Susanne Barth: The Oberschlesische Hydrierwerke AG and the Auschwitz Subcamp of Blechhammer 1939-1945
   

Wednesday, 9. March 2016, 18:00 - 20:00

Institut für Zeitgeschichte der Universität Wien, Seminarraum 2, Spitalgasse 2–4, Hof 1, 1090 Wien

 

VWI goes to the University of Vienna

Based on newly-accessible source material, this dissertation project investigates the history of the Oberschlesische Hydrierwerke AG (OHW), a synthetic fuel plant founded in Blechhammer (today Blachownia/Kędzierzyn-Koźle, Upper Silesia) by the Reich Office for Economic Development in 1939. The Four Year Plan enterprise not only formed part of the Third Reich’s war effort and striving for autarchy from imported goods, but was also meant to contribute to the regime’s racial policy of ‘Germanising’ Upper Silesia. Conscriptions to the front, however, led to the replacement of Germans with foreign workers from all over Nazi-occupied Europe and the Axis states, as well as Allied prisoners of war and Jewish forced labourers.

BlechhammeryvBy order of Albert Speer, the Reichsautobahnbehörde (Motorway Authority, RAB) started to supervise the construction work of the OHW plant from 1942 onwards. As the roadbuilding works had come to a halt, the RAB transferred their Jewish forced labourers to the sites of the armaments industry. In March 1942, the first group of 70 Jewish men from RAB camp Gogolin thus arrived in Blechhammer’s newly-established forced labour camp for Jews. The camp leader was Erich Hoffmann, a civilian employee of the Reichsautobahn; police veterans served as guards. In collaboration with representatives of Organisation Schmelt, more and more Jewish prisoners taken off deportation trains and out of ghettos were brought into Blechhammer. The camp was transformed into a satellite of Auschwitz in April 1944. With a prisoner population of 4,000-6,000, it became its second largest subcamp next to Monowitz.

This research project examines the plant’s ideological and economic function in war-time Upper Silesia as well as the industrial elite’s cooperation with the Schmelt organization and the Auschwitz extermination camp, while at the same time trying to reconstruct the daily life and suffering of Blechhammer prisoners.

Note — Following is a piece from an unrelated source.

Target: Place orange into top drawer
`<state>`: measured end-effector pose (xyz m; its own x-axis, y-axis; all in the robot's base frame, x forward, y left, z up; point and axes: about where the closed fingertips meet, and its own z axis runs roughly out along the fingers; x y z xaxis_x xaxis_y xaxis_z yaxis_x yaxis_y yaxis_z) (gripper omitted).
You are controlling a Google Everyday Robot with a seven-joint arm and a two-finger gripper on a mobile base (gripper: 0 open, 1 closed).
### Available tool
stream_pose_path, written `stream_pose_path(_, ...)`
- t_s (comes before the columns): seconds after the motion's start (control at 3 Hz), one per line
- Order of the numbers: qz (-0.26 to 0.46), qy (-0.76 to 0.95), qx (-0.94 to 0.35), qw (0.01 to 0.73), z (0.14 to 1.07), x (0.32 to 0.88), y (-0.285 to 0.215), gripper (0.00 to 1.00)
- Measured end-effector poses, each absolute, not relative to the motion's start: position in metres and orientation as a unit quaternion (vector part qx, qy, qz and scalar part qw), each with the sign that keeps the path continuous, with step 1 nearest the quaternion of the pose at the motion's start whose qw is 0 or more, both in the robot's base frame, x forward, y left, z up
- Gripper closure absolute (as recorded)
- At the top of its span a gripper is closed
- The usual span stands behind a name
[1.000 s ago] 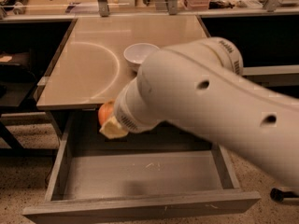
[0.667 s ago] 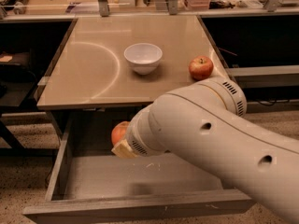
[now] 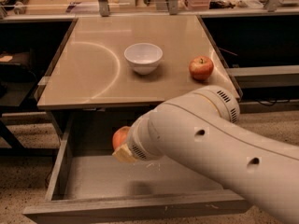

Comments by Sybille Steinbacher

Susanne Barth, currently Junior Fellow at the VWI, is a PhD candidate at the University of Olden-burg (Germany). In 2012, she was an EHRI Fellow at the Netherland’s Institute for War, Holocaust and Genocide Studies (NIOD) in Amsterdam and a Saul Kagan Claims Conference Academic Fel-low in Advanced Shoah Studies in 2012–2013.

Sybille Steinbacher  is a historian and professor of contemporary history at the University of Vienna.

Click here to download the invitation as a PDF file.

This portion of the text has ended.